Pour affronter la crise, l'État a choisi d'accélérer l'investissement public en lançant dès maintenant des commandes qui n'avaient pas été programmées aussi tôt. « En réponse aux dépenses d'investissement que l'État est prêt à assurer, nous avons fait remonter des opérations régionales », explique Jean Daubigny. Lesquelles ? La liste de ces projets accélérés n'est pas encore arrêtée, mais elle devrait être connue dès le début de l'année.
Outre le secteur du bâtiment-travaux-publics, la filière automobile (25.000 salariés en Bretagne) est, elle aussi, fragilisée. « Elle fait l'objet de toutes nos attentions », commente le préfet Daubigny, en évoquant la plate-forme de reclassement créée voici six mois, et la future charte régionale d'accompagnement des entreprises et des salariés, qui prendra également en compte la revitalisation des territoires.
Entreprises : « Les banques jouent le jeu »
Deux dispositifs ont récemment été mis en oeuvre pour venir en aide aux entreprises en difficulté. Le service de médiation du crédit, piloté par la Banque de France, a reçu 177 demandes de sociétés bretonnes en panne de trésorerie et lâchées par leur banque.
« À ce jour, cinquante-trois dossiers ont été traités, et quarante-deux d'entre eux ont trouvé une issue positive », note Alain Pineau (directeur régional de la Banque de France) en remarquant, au passage, que « les banques bretonnes jouent plutôt bien le jeu des entreprises ».
Logement social :
la Bretagne singulière
Les difficultés peuvent, aussi, trouver leur origine dans le marché et non dans le crédit. « Là aussi des mesures sont prises. Aux entrepreneurs de ne pas attendre pour faire appel aux services », lance le préfet.
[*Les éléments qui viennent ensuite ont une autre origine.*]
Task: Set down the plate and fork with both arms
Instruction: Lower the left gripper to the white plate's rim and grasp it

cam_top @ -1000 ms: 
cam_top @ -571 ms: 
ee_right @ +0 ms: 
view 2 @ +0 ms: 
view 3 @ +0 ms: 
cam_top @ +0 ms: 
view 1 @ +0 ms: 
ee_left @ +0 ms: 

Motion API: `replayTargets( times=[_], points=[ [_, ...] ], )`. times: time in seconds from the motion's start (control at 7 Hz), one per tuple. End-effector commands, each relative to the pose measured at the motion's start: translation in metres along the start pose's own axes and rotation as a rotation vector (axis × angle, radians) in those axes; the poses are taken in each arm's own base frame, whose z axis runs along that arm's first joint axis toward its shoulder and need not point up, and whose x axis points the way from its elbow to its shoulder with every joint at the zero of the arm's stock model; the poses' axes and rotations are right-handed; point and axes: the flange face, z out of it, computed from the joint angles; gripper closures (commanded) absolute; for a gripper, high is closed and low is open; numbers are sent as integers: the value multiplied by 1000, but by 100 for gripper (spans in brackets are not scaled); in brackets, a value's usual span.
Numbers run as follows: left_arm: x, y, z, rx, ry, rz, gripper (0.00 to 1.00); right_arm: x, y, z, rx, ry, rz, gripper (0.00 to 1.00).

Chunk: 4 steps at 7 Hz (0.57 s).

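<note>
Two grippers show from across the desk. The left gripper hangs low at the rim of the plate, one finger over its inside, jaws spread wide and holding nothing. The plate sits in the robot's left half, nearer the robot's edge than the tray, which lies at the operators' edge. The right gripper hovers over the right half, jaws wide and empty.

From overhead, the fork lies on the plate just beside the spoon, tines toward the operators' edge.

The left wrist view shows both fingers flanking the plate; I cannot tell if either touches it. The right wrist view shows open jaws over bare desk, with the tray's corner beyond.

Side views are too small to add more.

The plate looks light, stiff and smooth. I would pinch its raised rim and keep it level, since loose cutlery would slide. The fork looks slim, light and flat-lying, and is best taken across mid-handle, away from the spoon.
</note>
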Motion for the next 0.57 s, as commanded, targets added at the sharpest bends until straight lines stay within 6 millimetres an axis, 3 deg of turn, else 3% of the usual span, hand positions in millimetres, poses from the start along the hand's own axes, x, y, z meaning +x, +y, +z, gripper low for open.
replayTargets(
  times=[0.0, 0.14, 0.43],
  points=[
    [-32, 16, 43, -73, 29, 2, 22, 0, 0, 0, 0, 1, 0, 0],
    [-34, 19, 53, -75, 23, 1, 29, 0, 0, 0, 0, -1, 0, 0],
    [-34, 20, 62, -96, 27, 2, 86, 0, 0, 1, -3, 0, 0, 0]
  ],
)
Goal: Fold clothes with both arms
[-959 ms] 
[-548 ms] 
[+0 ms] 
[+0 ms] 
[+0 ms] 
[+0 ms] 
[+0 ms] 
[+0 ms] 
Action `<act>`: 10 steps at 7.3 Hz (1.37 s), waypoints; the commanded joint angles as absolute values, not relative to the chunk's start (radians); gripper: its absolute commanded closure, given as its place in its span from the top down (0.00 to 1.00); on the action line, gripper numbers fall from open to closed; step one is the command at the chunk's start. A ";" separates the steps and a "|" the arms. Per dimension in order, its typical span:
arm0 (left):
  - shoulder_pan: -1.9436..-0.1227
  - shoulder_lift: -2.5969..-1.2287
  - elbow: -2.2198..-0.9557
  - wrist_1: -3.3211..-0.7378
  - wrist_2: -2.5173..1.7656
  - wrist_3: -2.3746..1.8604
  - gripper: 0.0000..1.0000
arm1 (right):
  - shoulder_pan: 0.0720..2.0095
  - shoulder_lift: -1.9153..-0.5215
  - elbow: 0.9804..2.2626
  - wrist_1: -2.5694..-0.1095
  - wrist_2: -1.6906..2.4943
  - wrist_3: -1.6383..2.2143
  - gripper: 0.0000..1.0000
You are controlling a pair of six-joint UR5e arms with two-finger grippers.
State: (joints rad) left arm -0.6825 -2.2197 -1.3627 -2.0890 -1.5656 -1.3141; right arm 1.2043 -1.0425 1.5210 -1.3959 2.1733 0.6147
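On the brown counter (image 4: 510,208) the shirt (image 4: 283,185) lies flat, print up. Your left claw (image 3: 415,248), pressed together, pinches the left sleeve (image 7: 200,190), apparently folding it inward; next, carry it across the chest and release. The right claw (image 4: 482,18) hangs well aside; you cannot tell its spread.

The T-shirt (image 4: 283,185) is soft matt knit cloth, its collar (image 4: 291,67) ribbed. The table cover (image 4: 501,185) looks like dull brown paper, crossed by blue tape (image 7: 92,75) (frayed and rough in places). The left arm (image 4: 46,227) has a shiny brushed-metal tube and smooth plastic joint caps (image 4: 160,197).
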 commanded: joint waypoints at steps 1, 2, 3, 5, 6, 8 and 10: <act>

En matière de solidarité, la mesure-phare du Dalo (Droit au logement opposable) est désormais opérationnelle. Mais, en Bretagne, les services de l'État n'ont reçu que 150 demandes en 2008, un chiffre étonnamment bas si on le compare aux autres régions. « C'est dix fois moins que le département de Loire-Atlantique », remarque Jean Daubigny.
Une explication à cette singularité : les efforts constants de construction de logements sociaux, menés depuis de longues années par les collectivités locales bretonnes.